L’après-midi s’est poursuivi dans les locaux d’Amnesty International, où la délégation a rencontré le chercheur Ousmane Diallo, qui a dressé un état des lieux humanitaire et sécuritaire de la région. La rencontre a pris une résonance particulière dans le contexte du jour, le Niger ayant adopté ce même jour une loi criminalisant les pratiques LGBTQIA+. Cela a été l’occasion d’aborder les nouvelles restrictions en vigueur au Sénégal, ainsi que la manière dont elles sont perçues et accueillies par la population et la jeunesse. Ousmane Diallo a également mis en lumière une tendance de fond à l’échelle régionale, celle des révisions successives des codes pénaux dans plusieurs pays d’Afrique de l’Ouest, qui traduisent un recul progressif des libertés individuelles.

Wathi et International Crisis Group

Cette deuxième journée s’est conclue autour d’un dîner réunissant des représentants du think tank Wathi et des chercheurs d’International Crisis Group (ICG) à Dakar. Les échanges ont permis d’en apprendre davantage sur la genèse de Wathi et les travaux menés par ICG, mais également sur la réalité du métier de chercheur au Sénégal, ses contraintes et ses marges de manœuvre. La situation au Mali et ses répercussions sur le Sénégal ont également été au cœur des discussions.

Troisième journée

Consortium Jeunesse Sénégal

Pour ouvrir cette troisième et dernière journée, la délégation a rencontré le Consortium Jeunesse Sénégal, une alliance créée par des jeunes pour des jeunes, qui fédère des partenaires autour de l’autonomisation de la jeunesse sénégalaise. Les échanges ont dressé un tableau préoccupant de la situation. Dans un pays où plus de 97 % de l’économie relève du secteur informel, où le chômage progresse et où la croissance s’essouffle, la jeunesse manque cruellement de perspectives. Un constat pessimiste qui amène certains à envisager une évolution de la situation comparable à celle connue par le Mali voisin.
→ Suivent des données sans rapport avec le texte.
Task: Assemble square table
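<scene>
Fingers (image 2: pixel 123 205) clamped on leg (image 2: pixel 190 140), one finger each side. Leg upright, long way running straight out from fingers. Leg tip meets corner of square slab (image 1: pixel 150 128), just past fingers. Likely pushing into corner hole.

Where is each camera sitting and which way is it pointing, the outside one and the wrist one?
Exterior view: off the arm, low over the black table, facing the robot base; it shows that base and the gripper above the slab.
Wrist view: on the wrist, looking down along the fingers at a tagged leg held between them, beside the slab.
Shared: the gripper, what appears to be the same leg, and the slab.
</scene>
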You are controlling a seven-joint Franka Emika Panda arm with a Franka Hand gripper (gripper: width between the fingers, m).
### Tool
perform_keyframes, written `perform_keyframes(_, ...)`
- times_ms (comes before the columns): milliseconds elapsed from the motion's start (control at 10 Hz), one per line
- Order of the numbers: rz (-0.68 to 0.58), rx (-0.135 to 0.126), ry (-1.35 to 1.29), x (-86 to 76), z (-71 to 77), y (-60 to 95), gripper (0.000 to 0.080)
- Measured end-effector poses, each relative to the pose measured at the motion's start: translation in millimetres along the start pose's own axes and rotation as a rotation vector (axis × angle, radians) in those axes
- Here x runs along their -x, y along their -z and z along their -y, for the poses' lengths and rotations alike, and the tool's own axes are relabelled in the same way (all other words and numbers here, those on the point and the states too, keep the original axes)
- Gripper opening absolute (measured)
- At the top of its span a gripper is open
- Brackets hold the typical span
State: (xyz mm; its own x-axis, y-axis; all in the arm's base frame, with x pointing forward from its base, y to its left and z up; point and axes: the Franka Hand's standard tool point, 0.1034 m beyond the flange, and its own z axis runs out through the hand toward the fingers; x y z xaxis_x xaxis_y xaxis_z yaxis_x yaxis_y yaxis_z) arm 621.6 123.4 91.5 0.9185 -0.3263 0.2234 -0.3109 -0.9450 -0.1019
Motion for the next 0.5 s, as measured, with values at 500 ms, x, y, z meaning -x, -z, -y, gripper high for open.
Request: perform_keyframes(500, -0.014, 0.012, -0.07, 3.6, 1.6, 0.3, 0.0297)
Face à ces défis, des initiatives locales tentent néanmoins d’ouvrir des voies alternatives. Le slam est ainsi mobilisé comme outil de réengagement auprès des jeunes en décrochage scolaire, tandis que des centres de formation gratuits aux travaux manuels sont progressivement mis en place au sein des communautés, offrant des débouchés concrets à ceux que le système éducatif traditionnel n’a pas su retenir.

La question des traumatismes collectifs a également été abordée, dans le sens des blessures partagées par toute une nation et de leur impact durable sur le développement du pays. Le Sénégal porte des héritages qui continuent de peser sur les dynamiques sociales et politiques contemporaines. La mémoire de la colonisation, les inégalités structurelles qu’elle a engendrées, mais aussi les tensions politiques récentes et la répression des mouvements de jeunesse ont laissé des traces dans le tissu social. Ces traumatismes non traités alimentent une défiance vis-à-vis des institutions, freinent la cohésion nationale et compliquent la construction d’un projet collectif fédérateur. La jeunesse, en première ligne de ces fractures, en porte souvent le poids sans disposer des outils pour les nommer ou les dépasser.

Île de Gorée

Pour clore ce voyage d’étude, la délégation a visité l’île de Gorée, lieu de mémoire de l’esclavage classé au patrimoine mondial de l’UNESCO, une conclusion saisissante pour une mission consacrée aux défis et aux espoirs d’un continent en mouvement.